> [Problem requirements] Only the pictures are to be left out; write out the rest of the data exactly.

--- Data below ---

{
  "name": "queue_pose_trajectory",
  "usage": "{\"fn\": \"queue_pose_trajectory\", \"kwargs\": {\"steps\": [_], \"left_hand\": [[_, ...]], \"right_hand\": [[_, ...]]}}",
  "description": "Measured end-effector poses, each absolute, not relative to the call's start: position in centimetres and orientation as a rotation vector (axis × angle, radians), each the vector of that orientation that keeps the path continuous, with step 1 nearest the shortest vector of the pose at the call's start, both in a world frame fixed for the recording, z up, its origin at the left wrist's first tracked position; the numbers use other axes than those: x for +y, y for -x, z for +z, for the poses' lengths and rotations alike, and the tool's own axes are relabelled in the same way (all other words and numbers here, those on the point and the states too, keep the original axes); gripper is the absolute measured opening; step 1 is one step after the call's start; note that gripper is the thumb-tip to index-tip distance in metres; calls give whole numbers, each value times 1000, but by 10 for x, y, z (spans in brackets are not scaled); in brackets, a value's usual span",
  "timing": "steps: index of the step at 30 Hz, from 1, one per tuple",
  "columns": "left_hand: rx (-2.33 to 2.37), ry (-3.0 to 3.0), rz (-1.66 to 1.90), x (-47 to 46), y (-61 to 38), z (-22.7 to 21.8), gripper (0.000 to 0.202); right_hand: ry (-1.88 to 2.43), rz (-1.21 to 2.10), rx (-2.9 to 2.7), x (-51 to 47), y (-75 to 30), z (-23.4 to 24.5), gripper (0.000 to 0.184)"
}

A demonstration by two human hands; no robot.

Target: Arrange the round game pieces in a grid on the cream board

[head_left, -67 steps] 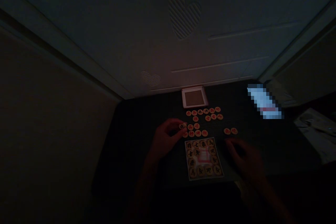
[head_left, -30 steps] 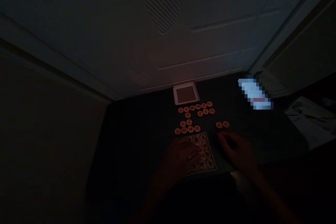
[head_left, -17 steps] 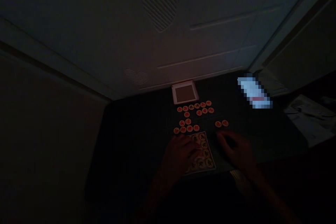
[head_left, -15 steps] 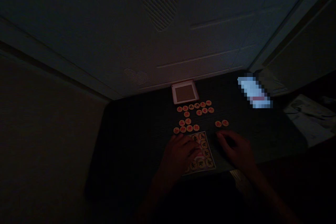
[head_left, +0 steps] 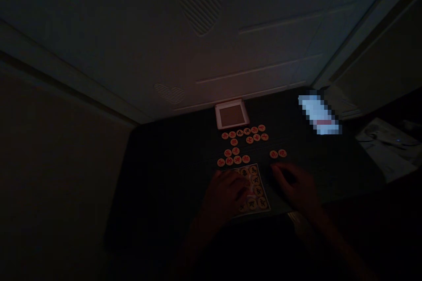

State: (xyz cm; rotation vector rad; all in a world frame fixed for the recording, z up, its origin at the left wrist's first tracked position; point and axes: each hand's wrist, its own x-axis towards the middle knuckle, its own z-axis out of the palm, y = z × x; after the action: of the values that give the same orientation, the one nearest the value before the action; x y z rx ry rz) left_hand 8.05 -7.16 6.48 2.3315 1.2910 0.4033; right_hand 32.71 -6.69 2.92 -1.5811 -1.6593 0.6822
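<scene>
The scene is very dark. A small square box (head_left: 260, 193) filled with round game pieces marked in black lies near the front of the dark table (head_left: 171, 175). My left hand (head_left: 227, 193) rests over the box's left half, fingers bent onto the pieces; whether it grips one is hidden. My right hand (head_left: 295, 186) lies on the table just right of the box, fingers curled loosely, nothing visible in it. Loose round pieces with red marks (head_left: 232, 160) lie in rows beyond the box, and a pair of pieces (head_left: 278, 154) sits just beyond my right hand.
The box's empty lid (head_left: 231, 115) sits at the table's far edge against a pale panelled wall. More round pieces (head_left: 245, 134) lie in front of it. A blurred bright item (head_left: 319, 115) is at the far right, crumpled paper (head_left: 385, 145) further right.
My left hand left the loose pieces with one piece and came down over the box, where it now stays. My right hand has hardly moved.
</scene>
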Motion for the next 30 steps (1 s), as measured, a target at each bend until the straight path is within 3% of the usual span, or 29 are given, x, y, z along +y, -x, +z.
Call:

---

> [Answer to this exercise]
{
  "name": "queue_pose_trajectory",
  "usage": "{\"fn\": \"queue_pose_trajectory\", \"kwargs\": {\"steps\": [_], \"left_hand\": [[_, ...]], \"right_hand\": [[_, ...]]}}",
  "description": "Measured end-effector poses, each absolute, not relative to the call's start: position in centimetres and orientation as a rotation vector (axis × angle, radians), each the vector of that orientation that keeps the path continuous, with step 1 nearest the shortest vector of the pose at the call's start, both in a world frame fixed for the recording, z up, its origin at the left wrist's first tracked position; the numbers use other axes than those: x for +y, y for -x, z for +z, for the poses' lengths and rotations alike, and the tool's own axes are relabelled in the same way (all other words and numbers here, those on the point and the states too, keep the original axes); gripper is the absolute measured opening; step 1 is one step after the call's start; note that gripper is the thumb-tip to index-tip distance in metres; calls give whole numbers, each value times 1000, but by 10 for x, y, z (spans in brackets are not scaled); in brackets, a value's usual span",
  "timing": "steps: index of the step at 30 Hz, from 1, one per tuple",
  "columns": "left_hand: rx (-2.33 to 2.37), ry (-3.0 to 3.0), rz (-1.66 to 1.90), x (-47 to 46), y (-61 to 38), z (-22.7 to 21.8), gripper (0.000 to 0.202); right_hand: ry (-1.88 to 2.43), rz (-1.21 to 2.10), rx (-2.9 to 2.7), x (-51 to 47), y (-75 to 30), z (-23.4 to 24.5), gripper (0.000 to 0.184)"
}

A demonstration by two human hands; no robot.

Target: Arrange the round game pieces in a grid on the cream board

[head_left, -67 steps] 
[head_left, -30 steps] 
[head_left, -17 steps] 
[head_left, -15 steps] 
[head_left, +0 steps] 

State: (xyz cm; rotation vector rad; all in a world frame fixed for the recording, z up, its origin at the left wrist's first tracked position; point and axes: each hand's wrist, its own x-axis towards the middle knuckle, its own z-axis out of the palm, y = z × x; after the action: of the values that give the same orientation, the one nearest the value before the action; x y z rx ry rz) left_hand 8.05 -7.16 6.48 2.3315 1.2910 0.4033; right_hand 32.71 -6.69 2.92 -1.5811 -1.6593 0.6822
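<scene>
The scene is very dark. A small square box (head_left: 260, 193) filled with round game pieces marked in black lies near the front of the dark table (head_left: 171, 175). My left hand (head_left: 227, 193) rests over the box's left half, fingers bent onto the pieces; whether it grips one is hidden. My right hand (head_left: 295, 186) lies on the table just right of the box, fingers curled loosely, nothing visible in it. Loose round pieces with red marks (head_left: 232, 160) lie in rows beyond the box, and a pair of pieces (head_left: 278, 154) sits just beyond my right hand.
The box's empty lid (head_left: 231, 115) sits at the table's far edge against a pale panelled wall. More round pieces (head_left: 245, 134) lie in front of it. A blurred bright item (head_left: 319, 115) is at the far right, crumpled paper (head_left: 385, 145) further right.
My left hand left the loose pieces with one piece and came down over the box, where it now stays. My right hand has hardly moved.
</scene>
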Motion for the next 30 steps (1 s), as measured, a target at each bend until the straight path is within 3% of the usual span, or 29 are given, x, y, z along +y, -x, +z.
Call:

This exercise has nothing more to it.